Cowboys and the Long Trail
Enterprising Texans had been driving cattle to potential markets – east to New Orleans, north to the farms of Ohio, Indiana, Iowa, Missouri and Illinois - as early as the 1830s and 40s, and west to the California gold camps in the early 1850s. But it was something of a cottage industry. After the end of the Civil War in 1865, however, the vast surplus of Texas cattle combined with the demand for beef in the East, to create a seemingly bottomless market. Timing is everything, and once the railroads started across the Plains, they provided a means of carrying the cattle to the Eastern buyers – provided the Texas cattlemen could get their rangy, irascible stock to the railhead. And so was born the classic “long trail” and the cattle drive of legend.

The first real cowboys – who were also referred to as “drovers” or “waddies” – were anything but glamorous. E.C. “Teddy Blue” Abbott, a veteran of the early drives to Nebraska and beyond, later recalled, “[T]hey were a wild, reckless bunch…. Their clothes and saddles were all homemade. Most of them had an army coat with cape which was slicker and blanket, too. Lay on your saddle blanket and cover up with a coat was about the only bed used on the Texas Trail at first.” With the growth of the cattle business, the cowboy took a greater sense of pride in his image, and by the early 1880s, he was spending a significant portion of his pay on his clothing and gear: rain-repellant slicker, shotgun chaps, fancy shirt, striped or checkered pants, custom boots with hand-forged silver inlaid spurs, a rig to hold his Colt, Remington, or Smith and Wesson revolver, and a colorful bandanna, all crowned by a flat-brimmed “Boss of the Plains” beaver hat with John B. Stetson’s imprimatur on the sweatband. Mounted on a frisky cow pony, he was a picture to capture the heart of any starry-eyed prairie girl.

The image of the cowboy, however, far outshone the reality of the drive. Despite the dramatic depictions in such films as “Red River” and “The Culpepper Cattle Company,” for the most part cattle drives were monotonous affairs, with the drovers creeping north at the speed of the herd, often enveloped in the dust of thousands of hooves. At night, the cowboys would sing to keep the cattle on the bed ground. “Teddy Blue” recalled how one song was created:

“After awhile you would run out of songs and start singing anything that came into your head. That was how the Ogallaly song got started…just made up as the trail went north by men singing on night guard, with a verse for every river on the trail…. When I first heard it, [the trail] only went as far as Ogallaly on the South Platte, which is why I called it the Ogallaly song.”

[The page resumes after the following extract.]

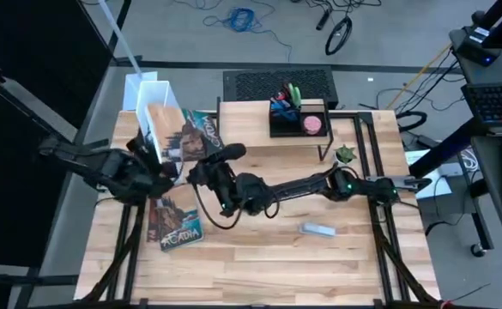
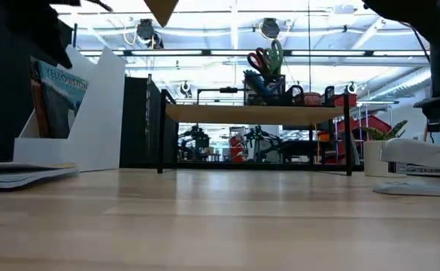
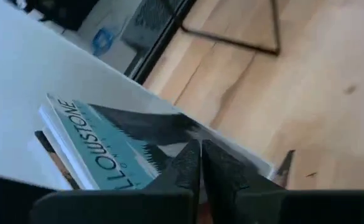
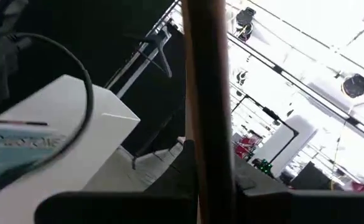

The monotony of the drive, however, was occasionally broken up by sudden and sometimes fatal incidents. One of the most treacherous was the stampede. Texas cattleman James H. Cook, who drove his herds to Nebraska in the 1870s and later settled in the state, lived through many stampedes, and later told of one such experience. A spooked horse bolted into the herd, “and now, as if by electric impulse – quick as lightning – the whole herd shaken with terror, plunges in one direction…. The alarm has brought every man to his feet. Stopping for nothing, caring for nothing but the one supreme object of overtaking, following, and at the first practicable moment turning and controlling the stampede, those quickest to think and act, seizing their saddled horses…. The flight is so swift that some of the riders lose the herd entirely….” Sometimes a horse would go down during a stampede, virtually guaranteeing the death of its rider.

There was no shortage of ways for a cowboy to die on the trail. He commonly perished of pneumonia, brought on by sleeping on the ground in all weathers with nothing but a wool blanket or his slicker for protection. He could also be dragged to death, struck by lightning, or killed by Indians, although this was not as common an occurrence as Hollywood would have us believe. Most Indians who approached a trail herd did so for the purpose of begging a steer. Cowboys also died of drowning. No matter which trail a crew took to get from Texas to the railhead, there were many rivers to cross. The rivers were often treacherous, especially at their flood or when concealing unsteady ground.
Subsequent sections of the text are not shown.